Image credit I, Robot
Image credit I, Robot

It was in the early Nineties that I started reading Isaac Asimov. Goaded by lingering childhood urges, I picked up I, Robot, a collection of stories about evolution of robotics, sometimes supervised by Dr Susan Calvin, a phenomenal Robopsychologist, never to look back. The book is also famous for the Three Laws of Robotics, propounded in course of the stories that became the fulcrum of Asimov’s opus. I remained consumed by the evolution of robots into humaniform androids, calibrated expansion of humanity across galaxies and black holes, rise and fall of Empires and Foundations, progression of Psychohistory, cumulative human and alternate consciousness till I run out of his works.

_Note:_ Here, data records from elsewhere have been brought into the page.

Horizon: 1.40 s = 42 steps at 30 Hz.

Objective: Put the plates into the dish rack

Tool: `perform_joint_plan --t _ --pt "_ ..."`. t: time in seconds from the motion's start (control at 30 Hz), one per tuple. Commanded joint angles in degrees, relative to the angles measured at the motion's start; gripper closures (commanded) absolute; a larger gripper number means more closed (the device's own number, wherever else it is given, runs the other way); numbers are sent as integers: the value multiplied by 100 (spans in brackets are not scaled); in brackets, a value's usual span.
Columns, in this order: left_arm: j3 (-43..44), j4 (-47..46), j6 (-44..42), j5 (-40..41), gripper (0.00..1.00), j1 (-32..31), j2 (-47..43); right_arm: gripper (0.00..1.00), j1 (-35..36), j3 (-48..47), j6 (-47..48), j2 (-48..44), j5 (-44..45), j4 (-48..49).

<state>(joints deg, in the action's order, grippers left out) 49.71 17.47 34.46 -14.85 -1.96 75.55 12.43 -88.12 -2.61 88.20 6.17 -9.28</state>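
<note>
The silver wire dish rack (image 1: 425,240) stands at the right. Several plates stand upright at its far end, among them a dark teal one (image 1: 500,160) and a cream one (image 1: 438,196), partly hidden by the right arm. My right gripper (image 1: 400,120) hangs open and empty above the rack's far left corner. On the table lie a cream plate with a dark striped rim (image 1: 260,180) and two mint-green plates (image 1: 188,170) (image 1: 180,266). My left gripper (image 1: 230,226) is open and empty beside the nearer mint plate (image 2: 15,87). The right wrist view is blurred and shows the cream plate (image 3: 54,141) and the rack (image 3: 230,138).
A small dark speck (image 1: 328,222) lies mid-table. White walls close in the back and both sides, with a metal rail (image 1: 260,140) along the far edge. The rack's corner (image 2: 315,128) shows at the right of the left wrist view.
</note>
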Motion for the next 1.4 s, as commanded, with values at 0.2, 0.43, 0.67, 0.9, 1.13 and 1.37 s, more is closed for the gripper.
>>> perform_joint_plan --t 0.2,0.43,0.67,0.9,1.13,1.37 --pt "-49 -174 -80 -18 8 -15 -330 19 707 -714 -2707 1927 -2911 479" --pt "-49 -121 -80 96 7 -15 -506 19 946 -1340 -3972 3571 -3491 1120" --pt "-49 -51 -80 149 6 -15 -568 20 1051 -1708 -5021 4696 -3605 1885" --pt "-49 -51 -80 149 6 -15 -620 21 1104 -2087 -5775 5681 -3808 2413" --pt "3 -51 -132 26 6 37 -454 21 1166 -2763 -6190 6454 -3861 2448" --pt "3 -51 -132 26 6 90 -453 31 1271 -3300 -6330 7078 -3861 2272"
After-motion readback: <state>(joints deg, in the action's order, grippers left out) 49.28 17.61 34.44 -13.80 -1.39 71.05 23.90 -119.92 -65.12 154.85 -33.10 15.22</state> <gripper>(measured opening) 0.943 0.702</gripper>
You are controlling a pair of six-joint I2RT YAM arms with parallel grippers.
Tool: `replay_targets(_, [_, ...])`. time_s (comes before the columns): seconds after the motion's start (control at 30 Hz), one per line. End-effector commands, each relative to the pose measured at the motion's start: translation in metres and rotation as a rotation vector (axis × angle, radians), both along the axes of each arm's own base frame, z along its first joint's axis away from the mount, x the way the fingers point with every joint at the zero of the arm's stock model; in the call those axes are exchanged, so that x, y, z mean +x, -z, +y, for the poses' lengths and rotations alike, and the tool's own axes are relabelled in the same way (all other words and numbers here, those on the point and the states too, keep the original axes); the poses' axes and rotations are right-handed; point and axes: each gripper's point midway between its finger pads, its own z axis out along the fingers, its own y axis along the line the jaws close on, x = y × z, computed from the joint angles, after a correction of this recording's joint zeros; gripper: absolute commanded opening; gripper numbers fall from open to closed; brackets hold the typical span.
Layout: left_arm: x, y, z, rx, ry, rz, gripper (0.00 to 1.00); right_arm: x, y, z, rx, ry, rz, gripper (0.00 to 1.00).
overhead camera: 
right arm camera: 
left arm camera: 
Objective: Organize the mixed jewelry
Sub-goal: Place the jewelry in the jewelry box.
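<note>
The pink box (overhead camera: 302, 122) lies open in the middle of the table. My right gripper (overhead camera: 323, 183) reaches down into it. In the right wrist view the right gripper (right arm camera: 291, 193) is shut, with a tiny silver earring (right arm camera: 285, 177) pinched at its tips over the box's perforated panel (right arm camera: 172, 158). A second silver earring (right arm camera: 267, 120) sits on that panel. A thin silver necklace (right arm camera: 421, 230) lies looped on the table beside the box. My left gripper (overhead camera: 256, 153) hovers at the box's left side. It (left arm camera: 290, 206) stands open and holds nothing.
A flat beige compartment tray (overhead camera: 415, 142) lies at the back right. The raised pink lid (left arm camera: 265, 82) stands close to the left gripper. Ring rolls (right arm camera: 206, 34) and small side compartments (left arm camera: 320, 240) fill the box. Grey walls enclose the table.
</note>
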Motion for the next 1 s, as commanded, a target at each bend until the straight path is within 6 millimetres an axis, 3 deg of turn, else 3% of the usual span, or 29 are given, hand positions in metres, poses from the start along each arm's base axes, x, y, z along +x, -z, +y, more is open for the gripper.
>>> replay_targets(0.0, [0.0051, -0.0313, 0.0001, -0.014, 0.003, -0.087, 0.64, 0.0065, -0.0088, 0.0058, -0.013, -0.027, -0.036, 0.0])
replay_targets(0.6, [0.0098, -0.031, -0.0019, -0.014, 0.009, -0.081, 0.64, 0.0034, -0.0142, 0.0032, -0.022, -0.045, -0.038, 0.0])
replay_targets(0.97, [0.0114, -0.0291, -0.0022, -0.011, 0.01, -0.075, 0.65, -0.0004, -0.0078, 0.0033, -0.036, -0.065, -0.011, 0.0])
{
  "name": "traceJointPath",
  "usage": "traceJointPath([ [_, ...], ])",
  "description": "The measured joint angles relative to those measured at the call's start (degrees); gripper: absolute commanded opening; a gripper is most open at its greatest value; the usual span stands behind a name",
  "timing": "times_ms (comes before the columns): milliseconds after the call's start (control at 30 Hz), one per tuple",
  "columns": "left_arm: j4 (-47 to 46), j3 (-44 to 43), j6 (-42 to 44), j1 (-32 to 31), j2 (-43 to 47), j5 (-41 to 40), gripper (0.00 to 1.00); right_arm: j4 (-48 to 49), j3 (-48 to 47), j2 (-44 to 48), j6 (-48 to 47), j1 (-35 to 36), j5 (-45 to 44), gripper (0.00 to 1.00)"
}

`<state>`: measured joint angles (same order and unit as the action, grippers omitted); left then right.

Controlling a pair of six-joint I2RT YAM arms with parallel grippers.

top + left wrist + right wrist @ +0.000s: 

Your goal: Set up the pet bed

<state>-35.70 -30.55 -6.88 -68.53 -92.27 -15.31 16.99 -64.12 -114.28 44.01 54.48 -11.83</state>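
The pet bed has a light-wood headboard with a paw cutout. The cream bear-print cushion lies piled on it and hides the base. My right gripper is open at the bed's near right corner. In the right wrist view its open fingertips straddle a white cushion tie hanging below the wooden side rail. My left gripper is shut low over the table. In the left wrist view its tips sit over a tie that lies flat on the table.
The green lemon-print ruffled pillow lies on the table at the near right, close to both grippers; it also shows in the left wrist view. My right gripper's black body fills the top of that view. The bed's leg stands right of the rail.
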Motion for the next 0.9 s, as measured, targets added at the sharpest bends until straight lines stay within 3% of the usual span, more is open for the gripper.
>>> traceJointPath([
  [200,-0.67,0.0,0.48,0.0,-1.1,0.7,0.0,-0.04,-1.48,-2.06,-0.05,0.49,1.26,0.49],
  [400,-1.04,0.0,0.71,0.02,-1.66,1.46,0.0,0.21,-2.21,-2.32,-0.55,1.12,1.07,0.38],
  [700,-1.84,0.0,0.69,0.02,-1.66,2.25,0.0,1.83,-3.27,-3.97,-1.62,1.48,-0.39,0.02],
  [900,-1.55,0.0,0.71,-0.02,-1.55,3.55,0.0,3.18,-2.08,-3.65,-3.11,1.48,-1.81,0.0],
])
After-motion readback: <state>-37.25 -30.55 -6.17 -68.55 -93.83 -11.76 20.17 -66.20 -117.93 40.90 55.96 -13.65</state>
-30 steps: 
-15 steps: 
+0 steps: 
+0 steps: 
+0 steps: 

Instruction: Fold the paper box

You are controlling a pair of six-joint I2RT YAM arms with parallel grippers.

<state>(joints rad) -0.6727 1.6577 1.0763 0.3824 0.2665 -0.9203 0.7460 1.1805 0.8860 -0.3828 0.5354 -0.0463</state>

It was a chastening experience that left me with a vision of millennia, an answer to Life, much more expansive than the cryptic ‘42’ handed out by the other well known saga, A Hitchhiker’s Guide to Galaxy. Such was the influence of Asimov’s prophetic vision, I remained overwhelmed by the weight of the knowledge of what was to come for a million years. I was ready to stop anyone in his tracks and begin unloading my newly gained wisdom, not that many gave two hoots to what I thought. Most people had never read Asimov and the odd one who claimed to have read some book would smile wanly. Internet was yet to take over, and even though countless websites and bulletin boards spawned by the end of the Twentieth Century, I found none who shared my enthusiasm for Asimov, or science fiction for that matter.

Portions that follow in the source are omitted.